Едва приехав и расположившись на постоялом дворе, Богдан и Марына взяли экипаж и отправились в помещичью усадьбу. Дворецкий сказал Богдану, что граф примет его через час у себя в кабинете и что графиня-вдова находится в библиотеке.
Она сидела в высоком, глубоком кресле, обвязанная множеством платков, и читала.
— Приехал, — сказала она Богдану. На ней был белый кружевной чепец, и на морщинистом, бугристом лице виднелись пятна румян. — Уж не знаю, рано ты или поздно. Наверное, поздно.
Богдан пробормотал:
— Я не думал, что…
— Впрочем, не слишком поздно.
Рядом с ней на низком столике стоял высокий бокал с чем-то белым и густым. Марына не могла понять, что это, пока ей с Богданом тоже не принесли по бокалу: то было разогретое пиво со сливками и кусочками мелко порезанного белого сыра.
— A votre santé, mes chers[24], — прошамкала старуха и поднесла бокал к запавшему рту. Потом, взглянув на Марыну, нахмурила брови.
— Вы в трауре?
— Мой брат… — и, вспомнив о склонности графини-вдовы к резким заявлениям, Марына прибавила: — Любимый брат.
— И сколько ему было лет? Наверное, он был очень молод.
— Нет, сорок восемь.
— Молодой!
— Мы знали, что Стефан тяжело болен и уже вряд ли поправится, но к этому никогда нельзя подготовиться…
— Ни к чему нельзя подготовиться. Ah oui[25]. Но смерть одного человека — это всегда избавление для другого. Вопреки расхожим суждениям, la vie est longue. Figurez-vous[26], я говорю не о себе. Она слишком длинна даже для тех, кого нельзя назвать долгожителем. Alors, mes enfants[27], — она смотрела только на Богдана, — вот что я должна вам сказать: мне нравится ваша безумная затея, çela vous convient[28]. Но позвольте спросить, зачем вам все это?
— Есть много причин, — ответил Богдан.
— Да, много, — подтвердила Марына.
— Я подозреваю, слишком много. Что ж, действительную причину вы узнаете sur la route[29]. — Внезапно она уронила голову на грудь, словно бы уснув или…
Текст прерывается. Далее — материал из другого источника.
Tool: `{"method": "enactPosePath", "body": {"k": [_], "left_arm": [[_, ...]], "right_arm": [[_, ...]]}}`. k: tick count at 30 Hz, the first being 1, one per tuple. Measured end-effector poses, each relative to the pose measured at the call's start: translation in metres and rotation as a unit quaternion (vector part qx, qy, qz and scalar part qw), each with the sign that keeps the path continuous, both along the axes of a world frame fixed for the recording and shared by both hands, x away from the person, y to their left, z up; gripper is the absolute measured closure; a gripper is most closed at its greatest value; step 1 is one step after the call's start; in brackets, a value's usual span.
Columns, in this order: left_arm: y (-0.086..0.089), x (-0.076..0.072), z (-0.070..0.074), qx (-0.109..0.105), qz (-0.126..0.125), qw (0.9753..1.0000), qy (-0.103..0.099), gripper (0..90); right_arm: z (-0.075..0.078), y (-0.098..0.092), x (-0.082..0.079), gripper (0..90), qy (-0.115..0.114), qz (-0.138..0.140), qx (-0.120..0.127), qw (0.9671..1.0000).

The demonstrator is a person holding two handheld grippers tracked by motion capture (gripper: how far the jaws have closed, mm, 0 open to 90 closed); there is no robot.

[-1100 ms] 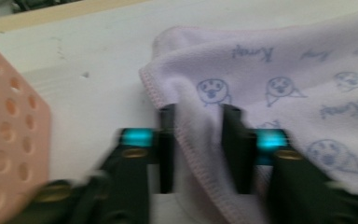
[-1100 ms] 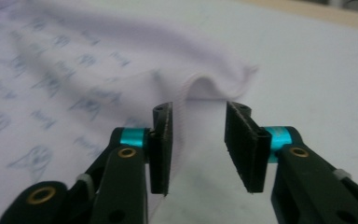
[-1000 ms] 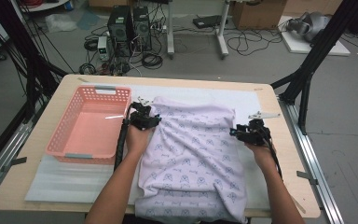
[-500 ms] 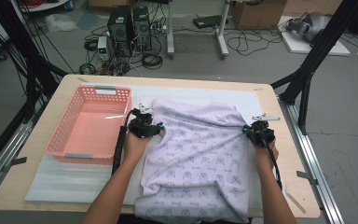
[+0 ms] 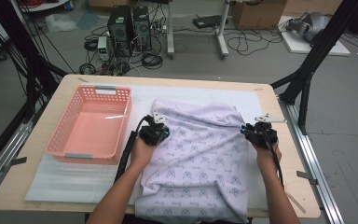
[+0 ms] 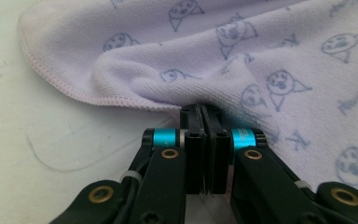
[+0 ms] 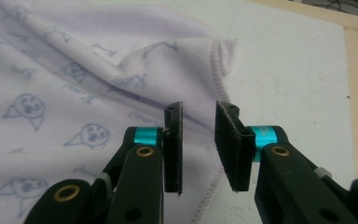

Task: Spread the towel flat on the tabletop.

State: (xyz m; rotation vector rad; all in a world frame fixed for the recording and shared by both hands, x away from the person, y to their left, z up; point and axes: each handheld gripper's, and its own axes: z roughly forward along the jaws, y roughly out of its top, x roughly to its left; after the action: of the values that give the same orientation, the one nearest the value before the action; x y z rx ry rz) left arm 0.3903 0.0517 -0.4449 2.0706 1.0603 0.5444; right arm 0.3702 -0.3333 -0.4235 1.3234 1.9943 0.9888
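Towel [image 5: 200,158]: pale lilac terry cloth printed with small blue cat faces and lettering, hemmed with pink stitching. It lies spread over the right half of the table, wrinkled, its near end draping over the near edge. The far edge sits bunched and folded, well short of the table's far edge.

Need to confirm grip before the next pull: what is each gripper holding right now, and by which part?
The left gripper is shut on the lilac towel, pinching a fold beside its stitched hem. The right gripper is open over the towel's opposite hem, holding nothing.
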Motion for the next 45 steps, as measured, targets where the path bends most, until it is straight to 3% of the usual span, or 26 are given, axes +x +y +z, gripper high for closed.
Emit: {"method": "enactPosePath", "body": {"k": [3,4,5,7,9,10,13,15,17,20,23,25,27,31,33,34,35,36,37,38,40,42,43,45], "left_arm": [[0.013,0.006,0.001,0.002,0.051,0.9987,-0.006,88.3],[0.021,0.008,0.002,0.004,0.075,0.9971,-0.01,88.3],[0.023,0.009,0.002,0.007,0.081,0.9966,-0.014,88.4],[0.034,0.011,0.005,0.015,0.116,0.9928,-0.027,88.3],[0.037,0.012,0.005,0.022,0.13,0.9907,-0.033,87.9],[0.037,0.012,0.005,0.015,0.133,0.9905,-0.029,86.8],[0.035,0.009,0.005,-0.002,0.117,0.9931,-0.008,62.9],[0.033,0.003,0.009,-0.013,0.094,0.9955,-0.002,56.3],[0.032,-0.007,0.012,-0.028,0.072,0.9969,-0.01,54.5],[0.033,-0.02,0.012,-0.032,0.05,0.9982,0.001,54.3],[0.037,-0.029,0.006,-0.034,0.038,0.9984,0.025,52.8],[0.039,-0.033,0.002,-0.036,0.029,0.9981,0.04,50.8],[0.04,-0.039,-0.001,-0.037,0.017,0.9988,0.028,48.2],[0.041,-0.05,-0.003,-0.039,0.007,0.999,0.019,46.6],[0.042,-0.056,-0.006,-0.029,0.001,0.9996,-0.001,48.3],[0.042,-0.058,-0.006,-0.031,-0.001,0.9995,-0.007,54.0],[0.042,-0.059,-0.006,-0.027,-0.003,0.9996,-0.008,72.9],[0.042,-0.057,-0.005,-0.023,-0.002,0.9997,-0.01,85.3],[0.042,-0.054,-0.004,-0.024,0.004,0.9997,-0.007,86.9],[0.042,-0.052,-0.004,-0.018,0.015,0.9997,-0.012,87.3],[0.045,-0.044,-0.004,-0.029,0.045,0.9983,-0.02,87.8],[0.046,-0.033,-0.003,-0.028,0.063,0.9974,-0.022,88.6],[0.043,-0.03,-0.002,-0.024,0.069,0.9971,-0.023,88.6],[0.035,-0.024,0.001,-0.008,0.073,0.9963,-0.045,88.6]], "right_arm": [[0.001,0.002,-0.004,72.4,-0.001,0.01,0.002,0.9999],[0.001,0.002,-0.005,72.4,-0.002,0.01,0.004,0.9999],[0.0,0.001,-0.007,72.4,-0.002,0.013,0.005,0.9999],[-0.001,0.0,-0.008,72.5,-0.003,0.013,0.003,0.9999],[-0.003,-0.002,-0.009,72.0,0.005,0.011,0.009,0.9999],[-0.004,-0.003,-0.009,70.7,0.008,0.013,0.011,0.9998],[-0.01,-0.003,-0.012,60.4,0.033,0.041,0.032,0.9981],[-0.014,-0.001,-0.015,55.6,0.052,0.068,0.051,0.995],[-0.017,0.002,-0.018,53.7,0.069,0.093,0.058,0.9917],[-0.023,0.008,-0.024,54.8,0.082,0.102,0.026,0.9911],[-0.023,0.01,-0.027,60.9,0.068,0.092,0.0,0.9934],[-0.022,0.012,-0.028,58.1,0.068,0.085,-0.011,0.994],[-0.019,0.013,-0.03,53.2,0.075,0.066,-0.017,0.9949],[-0.017,0.01,-0.04,44.7,0.093,0.085,-0.007,0.992],[-0.017,0.008,-0.046,38.5,0.1,0.095,-0.002,0.9904],[-0.017,0.007,-0.049,39.2,0.106,0.091,0.001,0.9902],[-0.019,0.006,-0.051,42.6,0.105,0.089,-0.003,0.9905],[-0.02,0.006,-0.052,50.2,0.099,0.089,-0.007,0.9911],[-0.02,0.004,-0.052,72.5,0.093,0.094,-0.004,0.9912],[-0.019,0.002,-0.05,85.3,0.093,0.106,0.011,0.99],[-0.021,0.0,-0.045,86.8,0.088,0.099,0.018,0.991],[-0.021,0.001,-0.038,87.0,0.066,0.088,-0.001,0.9939],[-0.021,0.002,-0.033,87.0,0.056,0.081,-0.005,0.9951],[-0.02,0.003,-0.024,87.1,0.034,0.066,-0.007,0.9973]]}}
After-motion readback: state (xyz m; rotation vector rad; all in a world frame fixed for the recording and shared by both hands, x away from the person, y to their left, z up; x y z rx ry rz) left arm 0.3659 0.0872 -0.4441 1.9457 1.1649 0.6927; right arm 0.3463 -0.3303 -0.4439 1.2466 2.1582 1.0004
— Богдан, — прошептала Марына.
— Да! — Старуха раскрыла глаза. — Долголетие ничего не значит для людей, которые быстро расходуют восторг или мечты, когда впереди еще столько лет. Но начать все сначала — это другое дело. Это большая редкость. Если только, как обычно случается, вы не превратите новую жизнь в старую.
— Думаю, — сказал Богдан, — это маловероятно.
— А ты так и не поумнел, — сказала бабушка. — Какие книги ты сейчас читаешь?
— Практические, — ответил Богдан, — по животноводству, виноградарству, плотничьему делу, земледелию…
— Прискорбно.
— Он читает со мной поэзию, — вставила Марына. — Мы вместе читаем Шекспира.